----- Material provided

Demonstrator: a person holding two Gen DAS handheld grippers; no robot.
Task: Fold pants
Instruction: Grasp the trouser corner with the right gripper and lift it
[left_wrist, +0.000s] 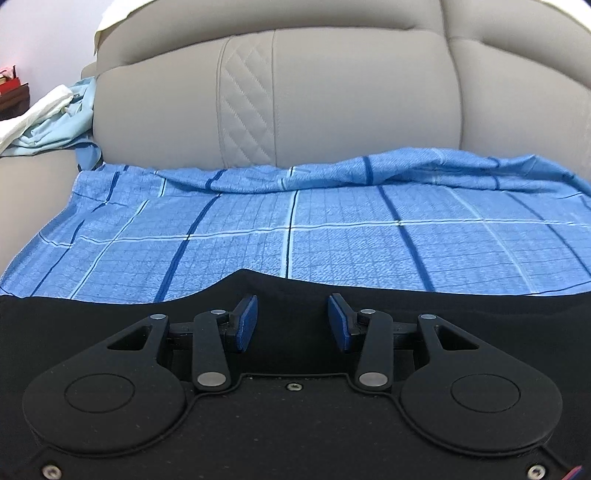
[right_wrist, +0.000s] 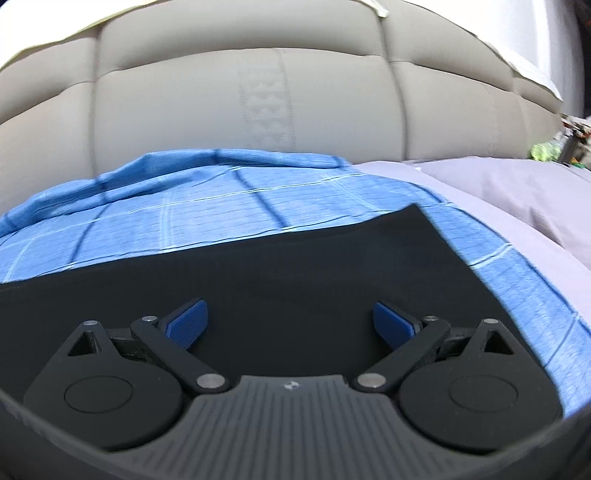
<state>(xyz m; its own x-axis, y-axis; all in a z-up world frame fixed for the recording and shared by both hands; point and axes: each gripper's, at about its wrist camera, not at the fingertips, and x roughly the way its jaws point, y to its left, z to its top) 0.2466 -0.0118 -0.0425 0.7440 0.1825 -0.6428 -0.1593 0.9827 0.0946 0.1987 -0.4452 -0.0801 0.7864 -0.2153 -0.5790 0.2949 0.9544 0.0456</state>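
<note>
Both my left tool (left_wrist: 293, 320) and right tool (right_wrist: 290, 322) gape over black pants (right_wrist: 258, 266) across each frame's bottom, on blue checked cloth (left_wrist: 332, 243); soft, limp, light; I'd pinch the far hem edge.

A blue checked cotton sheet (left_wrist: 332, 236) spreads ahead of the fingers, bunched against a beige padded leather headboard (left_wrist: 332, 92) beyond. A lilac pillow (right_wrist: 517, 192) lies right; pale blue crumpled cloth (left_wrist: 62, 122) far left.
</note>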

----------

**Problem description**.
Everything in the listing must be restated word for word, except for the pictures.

**Result of the exercise**.
Demonstrator: a person holding two Gen DAS handheld grippers; no robot.
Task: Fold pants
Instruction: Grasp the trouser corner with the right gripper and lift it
[left_wrist, +0.000s] 
[right_wrist, +0.000s] 
<state>(xyz m; its own x-axis, y-axis; all in a z-up world frame fixed for the recording and shared by both hands; point and axes: each gripper's, at about its wrist camera, not at the fingertips, and x roughly the way its jaws point, y to its left, z to its top) 0.2466 -0.0118 -0.0425 0.7440 0.1825 -0.6428 -0.1593 0.9827 0.0946 0.1987 -0.4452 -0.0801 0.7864 -0.2153 -0.5790 0.2949 0.9544 0.0456</state>
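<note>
Both my left tool (left_wrist: 293, 320) and right tool (right_wrist: 290, 322) gape over black pants (right_wrist: 258, 266) across each frame's bottom, on blue checked cloth (left_wrist: 332, 243); soft, limp, light; I'd pinch the far hem edge.

A blue checked cotton sheet (left_wrist: 332, 236) spreads ahead of the fingers, bunched against a beige padded leather headboard (left_wrist: 332, 92) beyond. A lilac pillow (right_wrist: 517, 192) lies right; pale blue crumpled cloth (left_wrist: 62, 122) far left.
</note>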

There's nothing left to add to the output.